I figured this game is big enough to warrant its own thread, rather than posts dotted around the Switch hardware one.
So yeah, this is currently in 4th place on the all-time list on Metacritic, with three times the number of reviews as OoT which stands only one percentage point higher. While I've noticed Zelda games attract higher review scores than most, this really is a big departure from the tried and tested formula that began with A Link to the Past on the SNES, and a return to the open-world concept that started the series 31 years ago. You are given most of your main abilities after the tutorial section, and then you go in whichever direction takes your fancy on your own adventure. You are given a map marker on the completion of that tutorial bit, but whether you follow it is up to you.
I was concerned when I first heard that the open world would not be gated off by item abilities; there was always some amount of satisfaction when you finally obtained the hookshot or the blue tunic, allowing you into areas that were previously impossible to traverse. Hyrule is now a playground, and it lets you approach its challenges in a way of your choosing. Individual enemy camps can be little puzzles, with helpful elements dotted around that you can use or ignore.

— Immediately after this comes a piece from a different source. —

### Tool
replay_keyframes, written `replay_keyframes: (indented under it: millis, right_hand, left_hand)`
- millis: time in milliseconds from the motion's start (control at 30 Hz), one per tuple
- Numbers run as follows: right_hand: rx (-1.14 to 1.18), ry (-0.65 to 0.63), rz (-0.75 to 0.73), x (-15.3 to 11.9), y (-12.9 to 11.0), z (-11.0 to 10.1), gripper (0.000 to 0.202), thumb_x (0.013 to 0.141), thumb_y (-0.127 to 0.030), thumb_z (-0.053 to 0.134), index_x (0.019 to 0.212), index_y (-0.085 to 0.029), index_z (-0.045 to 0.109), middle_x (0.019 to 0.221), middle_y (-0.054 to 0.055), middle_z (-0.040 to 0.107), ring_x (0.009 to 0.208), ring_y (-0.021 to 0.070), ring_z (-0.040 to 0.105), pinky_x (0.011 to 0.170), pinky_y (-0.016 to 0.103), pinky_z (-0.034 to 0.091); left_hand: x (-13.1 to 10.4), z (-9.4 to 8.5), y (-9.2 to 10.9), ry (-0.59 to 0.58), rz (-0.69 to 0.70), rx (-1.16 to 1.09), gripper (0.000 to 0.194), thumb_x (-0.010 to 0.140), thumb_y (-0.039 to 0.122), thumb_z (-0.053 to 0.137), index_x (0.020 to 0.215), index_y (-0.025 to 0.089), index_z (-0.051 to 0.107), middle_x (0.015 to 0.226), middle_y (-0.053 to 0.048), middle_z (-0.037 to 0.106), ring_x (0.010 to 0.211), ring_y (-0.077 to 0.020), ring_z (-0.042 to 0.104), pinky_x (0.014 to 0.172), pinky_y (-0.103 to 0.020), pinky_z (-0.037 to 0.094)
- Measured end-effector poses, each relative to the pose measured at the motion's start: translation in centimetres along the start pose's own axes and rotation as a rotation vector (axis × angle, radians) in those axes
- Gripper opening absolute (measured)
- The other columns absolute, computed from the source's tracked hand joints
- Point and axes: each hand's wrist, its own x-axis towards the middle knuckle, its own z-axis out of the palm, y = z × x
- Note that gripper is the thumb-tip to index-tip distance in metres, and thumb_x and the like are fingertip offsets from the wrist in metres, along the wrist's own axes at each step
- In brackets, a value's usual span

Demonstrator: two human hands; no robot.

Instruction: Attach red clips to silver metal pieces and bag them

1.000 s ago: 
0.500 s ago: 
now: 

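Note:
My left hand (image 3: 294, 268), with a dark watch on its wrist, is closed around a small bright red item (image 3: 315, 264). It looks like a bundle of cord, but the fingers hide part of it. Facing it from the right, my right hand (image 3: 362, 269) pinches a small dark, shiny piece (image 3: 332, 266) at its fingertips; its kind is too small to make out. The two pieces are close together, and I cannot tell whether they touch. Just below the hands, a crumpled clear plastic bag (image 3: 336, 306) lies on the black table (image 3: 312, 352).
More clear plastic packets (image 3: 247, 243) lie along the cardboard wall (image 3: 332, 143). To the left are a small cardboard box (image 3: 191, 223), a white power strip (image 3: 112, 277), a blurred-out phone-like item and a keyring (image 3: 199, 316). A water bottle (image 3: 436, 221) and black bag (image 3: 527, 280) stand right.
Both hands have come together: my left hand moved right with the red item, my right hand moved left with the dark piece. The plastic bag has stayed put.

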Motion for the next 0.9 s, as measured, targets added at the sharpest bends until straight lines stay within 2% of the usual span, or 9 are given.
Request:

-You can charge in with sword and shield and just hit things until they die
-you can pick off enemies with your bow
-you can sneak in and steal your napping enemies' weapons leaving them much weaker opponents
-you can roll bombs down hills and then detonate them when in range
-if you have a vantage point, you can glide over their heads and drop bombs directly onto them
-you can pick up metallic objects and drop them on top of their heads
-you can set fire to the grass surrounding their camp causing burn damage
-you can blow up their explosive barrels with fire arrows
-you can sneak in while they're unaware and stab them in their backs
There's just more variety in how you choose to tackle these fights than any other open world game I've played. Link is so much more mobile than the Dragonborn ever was, and Hyrule has more useful verticality than Skyrim. The combat system has more depth than most games of this type, with the traditional Z-targeting giving access to more moves than previous games in the series.
This is a game of systems, and combining these various systems is where the fun happens. It's completely intuitive, and things interact in the way that you'd think they would.
Then there's the dungeons, or rather, the lack of dungeons. This was another bit that worried me at first, as sprawling dungeons have been replaced by 100 or so much smaller shrines that contain two or three similarly themed puzzles. They have a real Portal test chamber feel to them, and in the 12 I've completed so far, require a lot more thought than dungeons ever did, largely because they're now completely optional letting players just abandon them if they're too hard rather than being stuck and unable to continue. Each shrine has a main end-point that rewards you with a spirit orb (exchange four of these for a heart container or stamina expansion), but the real challenge comes from getting to the chest. The chests can contain anything from clothing to powerful weapons, are entirely optional, and usually re-use elements from the shrine in slightly different ways.
And as with every Zelda game I've played, it's all so utterly charming. The character designs are varied and good looking, the animations fairly natural, and there are hundreds of little touches that raise a smile. Link has a habit of kicking chests to open them when he's stood to the side of them, and if you do this when he isn't wearing anything on his feet, he stubs his toe and hops around for a second. I met two children looking at horses; one says "Nay", and other corrects him with "It's neigh".
So, it's a bit good is what I'm saying.